The rest of the tools required are fairly standard hand tools but I prefer a tool with a bit of character and where possible a family connection.

A sharp blade (Leading knife) for cutting lead calme. I made the one pictured thirty three years ago by burning and pegging a standard putty knife blade into one of my grandfathers woodworking boxwood gouge handles. You can still just see his name  J Dutton stamped into the handle. This one was retired many years ago as the blade has become to short for practical use. It was reemployed for the leading of the Armathwaite window purely because of its historical family connections.

The oil sharpening stone was a recent inheritance and is stamped with my great grandfathers name  J W Dutton.

The strange shaped piece of wood is known as a Lathekin and is used for opening the channels of the lead sections.
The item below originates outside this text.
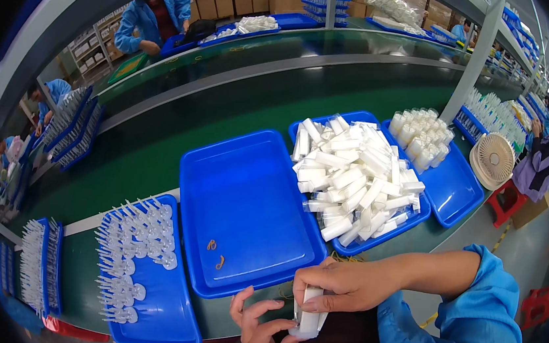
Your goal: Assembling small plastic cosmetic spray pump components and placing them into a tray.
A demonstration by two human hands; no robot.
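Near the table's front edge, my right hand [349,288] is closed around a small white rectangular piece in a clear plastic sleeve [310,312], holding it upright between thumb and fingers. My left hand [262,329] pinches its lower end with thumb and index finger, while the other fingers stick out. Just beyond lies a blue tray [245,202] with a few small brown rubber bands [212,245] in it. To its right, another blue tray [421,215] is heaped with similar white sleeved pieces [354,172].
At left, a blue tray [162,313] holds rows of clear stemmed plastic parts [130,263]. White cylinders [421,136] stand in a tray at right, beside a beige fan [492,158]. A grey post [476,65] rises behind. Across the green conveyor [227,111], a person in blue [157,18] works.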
I made five or six thirty or so years back out of an old teak table top. It is decorated with my monogram combining the initials P S J D.

Horseshoe nails to hold the glass and lead in position on the bench before it is soldered and a hammer to knock them in. Although l mostly use the handle of the leading knife for that purpose. The hammer is a fine specimen bought locally from ‘Hillarys Antiques’.

The small plane is used to adjust the lead profile, tapering leads purely for aesthetic effect. I made mine in school metalwork class when I was aged fourteen or fifteen. The body was cast into sand moulds in aluminium (a kindly donated greenhouse), the blade was made of steel and hardened by a process l recall as ‘Case Hardening’.